EXERCISE INSTRUCTIONS – I need every line from the start of the material below up to and including the line containing "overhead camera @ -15", restated exactly, with the pictures omitted.

INFORMATION SHOWN –
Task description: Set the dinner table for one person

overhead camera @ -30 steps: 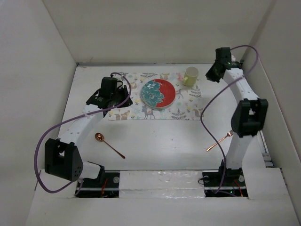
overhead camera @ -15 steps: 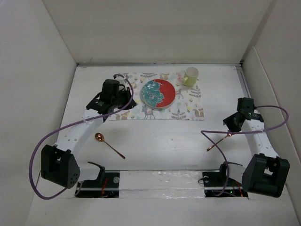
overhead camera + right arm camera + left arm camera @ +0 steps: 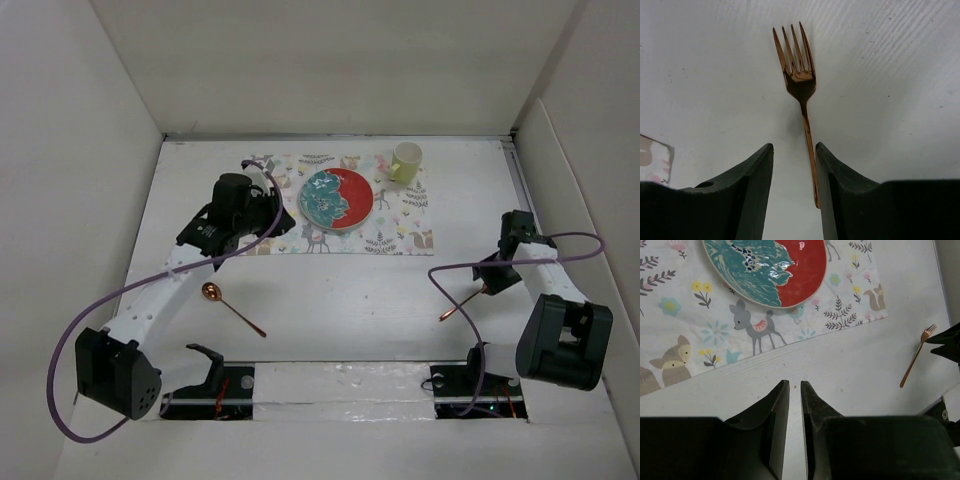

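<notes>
The dinner table [image 3: 330,290] is a plain white surface. On it lies a patterned placemat [image 3: 395,225] bearing a red and teal plate [image 3: 337,199] and a yellow-green cup [image 3: 405,162]. A copper fork [image 3: 455,308] lies at the right, a copper spoon [image 3: 230,305] at the left. My right gripper [image 3: 794,145] is open and low over the fork [image 3: 799,80], whose handle runs between the jaws close to the right finger. My left gripper [image 3: 795,382] hovers near the placemat's [image 3: 700,335] front edge, open by a narrow slit and empty, with the plate [image 3: 765,265] ahead.
White walls enclose the table on three sides. Purple cables loop from both arms over the near table. The two arm bases [image 3: 340,385] sit on the near edge.
My right arm swung from the far corner by the cup down to the fork and its jaws opened. My left arm shifted slightly back and left.
</notes>
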Robot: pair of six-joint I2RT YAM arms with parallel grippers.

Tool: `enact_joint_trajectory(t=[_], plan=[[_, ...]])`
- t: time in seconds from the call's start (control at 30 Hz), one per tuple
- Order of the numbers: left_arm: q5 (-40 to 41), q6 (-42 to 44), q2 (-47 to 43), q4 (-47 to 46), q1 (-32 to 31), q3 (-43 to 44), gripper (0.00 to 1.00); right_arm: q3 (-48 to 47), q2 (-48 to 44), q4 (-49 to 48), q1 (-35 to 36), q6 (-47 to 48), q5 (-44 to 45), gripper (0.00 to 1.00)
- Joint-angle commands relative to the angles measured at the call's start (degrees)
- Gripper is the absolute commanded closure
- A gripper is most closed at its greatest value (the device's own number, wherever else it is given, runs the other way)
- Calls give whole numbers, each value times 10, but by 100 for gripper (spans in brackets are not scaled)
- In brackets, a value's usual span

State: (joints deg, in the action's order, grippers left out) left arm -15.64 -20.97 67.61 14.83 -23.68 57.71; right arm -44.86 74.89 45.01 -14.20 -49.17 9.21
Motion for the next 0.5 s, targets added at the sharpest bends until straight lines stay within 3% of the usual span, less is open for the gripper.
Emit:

FINAL ANSWER –
Task description: Set the dinner table for one person

overhead camera @ -30 steps: 
overhead camera @ -15 steps: 

That is the complete answer.